**Problem to solve:** Write out the listing exactly as it is given.

"""

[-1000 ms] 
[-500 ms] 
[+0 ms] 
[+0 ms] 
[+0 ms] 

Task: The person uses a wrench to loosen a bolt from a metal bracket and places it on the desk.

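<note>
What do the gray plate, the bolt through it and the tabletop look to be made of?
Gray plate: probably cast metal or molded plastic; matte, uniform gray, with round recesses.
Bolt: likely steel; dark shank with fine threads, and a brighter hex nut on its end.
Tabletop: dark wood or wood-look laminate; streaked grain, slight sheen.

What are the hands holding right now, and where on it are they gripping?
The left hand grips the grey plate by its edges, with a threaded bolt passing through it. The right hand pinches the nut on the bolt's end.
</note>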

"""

**Response to this task:**
[-1000 ms] 
[-500 ms] 
[+0 ms] 
[+0 ms] 
[+0 ms] 

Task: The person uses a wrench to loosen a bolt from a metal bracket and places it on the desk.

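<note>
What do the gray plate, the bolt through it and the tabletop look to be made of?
Gray plate: probably cast metal or molded plastic; matte, uniform gray, with round recesses.
Bolt: likely steel; dark shank with fine threads, and a brighter hex nut on its end.
Tabletop: dark wood or wood-look laminate; streaked grain, slight sheen.

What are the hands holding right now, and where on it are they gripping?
The left hand grips the grey plate by its edges, with a threaded bolt passing through it. The right hand pinches the nut on the bolt's end.
</note>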

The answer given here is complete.